== Aim of the task ==
Word for word, transcribe the data below.

[[ Stored data, beginning ]]

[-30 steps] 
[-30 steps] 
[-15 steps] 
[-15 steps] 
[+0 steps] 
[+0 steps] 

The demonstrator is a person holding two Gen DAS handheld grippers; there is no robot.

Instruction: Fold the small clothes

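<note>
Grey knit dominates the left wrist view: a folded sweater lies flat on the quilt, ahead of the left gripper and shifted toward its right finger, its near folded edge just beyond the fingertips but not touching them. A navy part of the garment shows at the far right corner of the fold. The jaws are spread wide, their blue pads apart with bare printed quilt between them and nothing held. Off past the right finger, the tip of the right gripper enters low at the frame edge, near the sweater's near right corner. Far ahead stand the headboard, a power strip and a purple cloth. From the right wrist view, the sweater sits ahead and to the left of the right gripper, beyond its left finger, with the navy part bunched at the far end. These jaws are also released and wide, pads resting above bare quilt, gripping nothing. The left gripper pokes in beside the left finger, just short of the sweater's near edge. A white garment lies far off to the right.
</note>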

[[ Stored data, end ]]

== Solution for this problem ==
[-30 steps] 
[-30 steps] 
[-15 steps] 
[-15 steps] 
[+0 steps] 
[+0 steps] 

The demonstrator is a person holding two Gen DAS handheld grippers; there is no robot.

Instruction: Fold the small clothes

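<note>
Grey knit dominates the left wrist view: a folded sweater lies flat on the quilt, ahead of the left gripper and shifted toward its right finger, its near folded edge just beyond the fingertips but not touching them. A navy part of the garment shows at the far right corner of the fold. The jaws are spread wide, their blue pads apart with bare printed quilt between them and nothing held. Off past the right finger, the tip of the right gripper enters low at the frame edge, near the sweater's near right corner. Far ahead stand the headboard, a power strip and a purple cloth. From the right wrist view, the sweater sits ahead and to the left of the right gripper, beyond its left finger, with the navy part bunched at the far end. These jaws are also released and wide, pads resting above bare quilt, gripping nothing. The left gripper pokes in beside the left finger, just short of the sweater's near edge. A white garment lies far off to the right.
</note>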

No more output will be produced for this exercise.